- BRIEF:
If a line in the entries contains the word "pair", list it.
== == ==
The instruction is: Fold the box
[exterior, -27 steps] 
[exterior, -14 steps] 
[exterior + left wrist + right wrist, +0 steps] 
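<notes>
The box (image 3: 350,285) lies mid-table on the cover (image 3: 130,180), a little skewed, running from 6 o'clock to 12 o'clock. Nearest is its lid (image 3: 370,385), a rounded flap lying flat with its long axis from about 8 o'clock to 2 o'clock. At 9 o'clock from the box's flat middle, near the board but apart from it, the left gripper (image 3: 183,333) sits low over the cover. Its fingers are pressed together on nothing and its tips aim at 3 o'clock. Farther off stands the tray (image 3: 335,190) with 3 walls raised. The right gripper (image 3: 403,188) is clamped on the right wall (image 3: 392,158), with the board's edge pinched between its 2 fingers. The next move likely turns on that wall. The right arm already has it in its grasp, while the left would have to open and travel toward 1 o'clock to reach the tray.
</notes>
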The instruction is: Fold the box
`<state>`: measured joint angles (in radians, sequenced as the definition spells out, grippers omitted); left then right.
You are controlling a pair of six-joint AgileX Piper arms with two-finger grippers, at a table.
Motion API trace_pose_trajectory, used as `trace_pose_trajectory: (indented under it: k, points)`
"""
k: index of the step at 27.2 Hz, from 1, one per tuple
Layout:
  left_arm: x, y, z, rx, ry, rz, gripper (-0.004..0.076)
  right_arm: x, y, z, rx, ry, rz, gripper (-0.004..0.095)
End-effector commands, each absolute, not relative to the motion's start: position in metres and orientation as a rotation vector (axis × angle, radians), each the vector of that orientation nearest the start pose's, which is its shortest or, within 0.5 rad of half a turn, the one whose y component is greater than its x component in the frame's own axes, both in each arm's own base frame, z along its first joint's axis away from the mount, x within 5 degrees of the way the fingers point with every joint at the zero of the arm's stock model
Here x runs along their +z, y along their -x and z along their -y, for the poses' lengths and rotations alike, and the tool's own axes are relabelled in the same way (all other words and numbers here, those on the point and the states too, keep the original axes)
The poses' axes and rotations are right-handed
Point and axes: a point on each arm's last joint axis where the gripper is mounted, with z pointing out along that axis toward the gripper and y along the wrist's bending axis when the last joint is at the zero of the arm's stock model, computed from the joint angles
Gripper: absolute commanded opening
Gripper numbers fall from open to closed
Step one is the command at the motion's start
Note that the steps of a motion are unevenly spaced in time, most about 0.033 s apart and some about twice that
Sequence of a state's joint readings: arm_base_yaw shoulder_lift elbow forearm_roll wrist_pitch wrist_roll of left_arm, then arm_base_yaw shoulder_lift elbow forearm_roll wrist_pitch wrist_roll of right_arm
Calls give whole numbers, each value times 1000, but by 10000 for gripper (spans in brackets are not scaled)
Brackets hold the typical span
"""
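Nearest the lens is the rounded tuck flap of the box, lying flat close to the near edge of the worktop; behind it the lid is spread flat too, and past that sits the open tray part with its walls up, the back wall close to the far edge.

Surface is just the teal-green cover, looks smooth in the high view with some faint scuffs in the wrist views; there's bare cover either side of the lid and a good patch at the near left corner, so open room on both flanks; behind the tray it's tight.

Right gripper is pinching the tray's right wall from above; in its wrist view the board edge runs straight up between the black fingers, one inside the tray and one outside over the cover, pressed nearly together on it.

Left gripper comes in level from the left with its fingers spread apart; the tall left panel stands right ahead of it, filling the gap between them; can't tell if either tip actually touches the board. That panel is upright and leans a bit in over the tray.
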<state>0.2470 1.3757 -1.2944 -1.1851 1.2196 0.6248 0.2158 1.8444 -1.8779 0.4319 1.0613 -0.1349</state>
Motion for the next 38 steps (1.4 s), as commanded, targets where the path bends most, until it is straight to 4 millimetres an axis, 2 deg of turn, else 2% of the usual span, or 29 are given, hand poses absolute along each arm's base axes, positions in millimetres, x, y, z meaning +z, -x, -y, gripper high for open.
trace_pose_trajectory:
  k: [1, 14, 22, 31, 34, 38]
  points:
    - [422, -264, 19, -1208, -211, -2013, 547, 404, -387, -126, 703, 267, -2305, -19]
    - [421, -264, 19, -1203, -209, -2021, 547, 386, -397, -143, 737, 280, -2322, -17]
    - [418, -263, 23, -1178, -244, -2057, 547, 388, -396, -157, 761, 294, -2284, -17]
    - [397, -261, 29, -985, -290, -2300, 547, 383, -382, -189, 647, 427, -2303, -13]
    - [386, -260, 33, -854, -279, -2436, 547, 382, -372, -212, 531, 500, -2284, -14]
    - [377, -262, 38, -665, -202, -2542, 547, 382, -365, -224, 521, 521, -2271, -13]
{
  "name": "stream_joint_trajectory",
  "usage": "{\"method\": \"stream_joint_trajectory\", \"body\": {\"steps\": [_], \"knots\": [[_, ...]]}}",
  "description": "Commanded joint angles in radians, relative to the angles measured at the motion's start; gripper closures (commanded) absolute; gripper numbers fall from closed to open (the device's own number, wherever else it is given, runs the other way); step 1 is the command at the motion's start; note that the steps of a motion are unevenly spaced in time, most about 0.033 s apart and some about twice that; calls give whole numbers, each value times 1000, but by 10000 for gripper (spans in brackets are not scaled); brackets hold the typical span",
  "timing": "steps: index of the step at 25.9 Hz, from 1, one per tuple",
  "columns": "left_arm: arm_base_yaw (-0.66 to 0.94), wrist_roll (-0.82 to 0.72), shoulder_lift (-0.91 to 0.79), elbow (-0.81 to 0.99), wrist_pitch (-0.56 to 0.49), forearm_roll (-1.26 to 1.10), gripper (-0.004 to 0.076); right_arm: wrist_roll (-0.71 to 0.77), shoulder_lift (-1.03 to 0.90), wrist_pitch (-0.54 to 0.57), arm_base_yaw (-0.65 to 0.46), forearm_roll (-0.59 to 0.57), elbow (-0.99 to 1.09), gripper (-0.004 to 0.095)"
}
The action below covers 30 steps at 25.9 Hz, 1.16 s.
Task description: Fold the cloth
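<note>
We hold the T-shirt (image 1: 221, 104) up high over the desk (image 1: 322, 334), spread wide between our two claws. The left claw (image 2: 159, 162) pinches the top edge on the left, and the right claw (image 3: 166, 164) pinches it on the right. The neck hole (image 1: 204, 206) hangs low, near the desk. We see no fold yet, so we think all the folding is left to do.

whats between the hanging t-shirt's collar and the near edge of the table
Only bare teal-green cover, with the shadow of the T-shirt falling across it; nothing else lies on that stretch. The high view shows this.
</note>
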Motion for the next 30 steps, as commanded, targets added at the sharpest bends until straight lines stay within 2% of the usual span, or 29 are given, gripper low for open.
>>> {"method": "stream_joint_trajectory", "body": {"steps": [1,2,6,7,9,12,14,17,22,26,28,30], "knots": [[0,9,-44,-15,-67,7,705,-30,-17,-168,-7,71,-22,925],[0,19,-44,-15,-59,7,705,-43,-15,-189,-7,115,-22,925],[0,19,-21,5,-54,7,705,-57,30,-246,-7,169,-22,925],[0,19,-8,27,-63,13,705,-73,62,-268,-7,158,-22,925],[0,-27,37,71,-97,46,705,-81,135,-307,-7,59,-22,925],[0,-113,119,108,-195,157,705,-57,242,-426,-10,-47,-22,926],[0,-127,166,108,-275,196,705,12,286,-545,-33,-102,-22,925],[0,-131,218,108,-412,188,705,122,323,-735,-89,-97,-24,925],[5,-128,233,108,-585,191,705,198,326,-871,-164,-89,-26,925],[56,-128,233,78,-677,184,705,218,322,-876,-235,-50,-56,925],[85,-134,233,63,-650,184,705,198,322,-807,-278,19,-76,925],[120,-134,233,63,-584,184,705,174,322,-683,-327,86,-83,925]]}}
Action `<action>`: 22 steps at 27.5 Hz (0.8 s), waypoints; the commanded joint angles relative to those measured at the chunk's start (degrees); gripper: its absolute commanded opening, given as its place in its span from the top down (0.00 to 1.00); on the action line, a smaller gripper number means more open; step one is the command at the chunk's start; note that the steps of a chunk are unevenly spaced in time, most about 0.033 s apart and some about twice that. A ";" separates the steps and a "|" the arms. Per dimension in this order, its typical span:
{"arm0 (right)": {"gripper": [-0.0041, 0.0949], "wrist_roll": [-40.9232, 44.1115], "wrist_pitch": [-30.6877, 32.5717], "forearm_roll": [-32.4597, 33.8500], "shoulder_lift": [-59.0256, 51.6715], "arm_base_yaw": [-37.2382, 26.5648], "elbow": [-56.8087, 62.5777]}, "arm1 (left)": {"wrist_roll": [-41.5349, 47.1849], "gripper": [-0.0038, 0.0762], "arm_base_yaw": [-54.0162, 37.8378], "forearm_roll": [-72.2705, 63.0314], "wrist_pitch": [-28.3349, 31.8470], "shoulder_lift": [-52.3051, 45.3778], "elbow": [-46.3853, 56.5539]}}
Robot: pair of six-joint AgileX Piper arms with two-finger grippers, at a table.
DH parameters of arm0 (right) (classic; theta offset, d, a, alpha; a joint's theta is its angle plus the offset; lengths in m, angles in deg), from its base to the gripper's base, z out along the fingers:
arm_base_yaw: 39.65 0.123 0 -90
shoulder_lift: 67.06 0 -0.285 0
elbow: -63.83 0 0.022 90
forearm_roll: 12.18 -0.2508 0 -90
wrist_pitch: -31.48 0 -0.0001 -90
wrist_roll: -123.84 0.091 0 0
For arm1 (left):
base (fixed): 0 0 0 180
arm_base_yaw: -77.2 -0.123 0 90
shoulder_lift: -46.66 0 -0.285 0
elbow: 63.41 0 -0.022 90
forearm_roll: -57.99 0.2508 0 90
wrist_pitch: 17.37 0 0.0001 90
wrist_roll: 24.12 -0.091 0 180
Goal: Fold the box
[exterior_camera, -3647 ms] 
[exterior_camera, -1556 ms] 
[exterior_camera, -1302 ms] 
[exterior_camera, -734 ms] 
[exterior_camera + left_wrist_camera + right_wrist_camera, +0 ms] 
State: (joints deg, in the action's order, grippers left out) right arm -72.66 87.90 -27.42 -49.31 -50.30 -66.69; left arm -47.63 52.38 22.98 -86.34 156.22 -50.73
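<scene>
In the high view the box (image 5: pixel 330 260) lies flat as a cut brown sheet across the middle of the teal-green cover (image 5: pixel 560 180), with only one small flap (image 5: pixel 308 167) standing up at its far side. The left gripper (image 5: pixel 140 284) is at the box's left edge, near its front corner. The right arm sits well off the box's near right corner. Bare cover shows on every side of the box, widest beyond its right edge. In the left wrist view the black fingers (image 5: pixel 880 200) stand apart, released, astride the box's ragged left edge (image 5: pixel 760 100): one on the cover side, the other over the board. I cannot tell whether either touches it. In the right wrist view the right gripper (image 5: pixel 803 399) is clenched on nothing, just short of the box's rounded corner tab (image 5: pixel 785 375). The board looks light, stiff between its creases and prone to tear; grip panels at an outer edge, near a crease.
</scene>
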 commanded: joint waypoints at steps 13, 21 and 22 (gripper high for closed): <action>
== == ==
- EXERCISE SOLUTION:
You are controlling a pair of six-joint AgileX Piper arms with two-finger grippers, at a table.
Robot: pair of six-joint AgileX Piper arms with two-finger grippers, at a table.

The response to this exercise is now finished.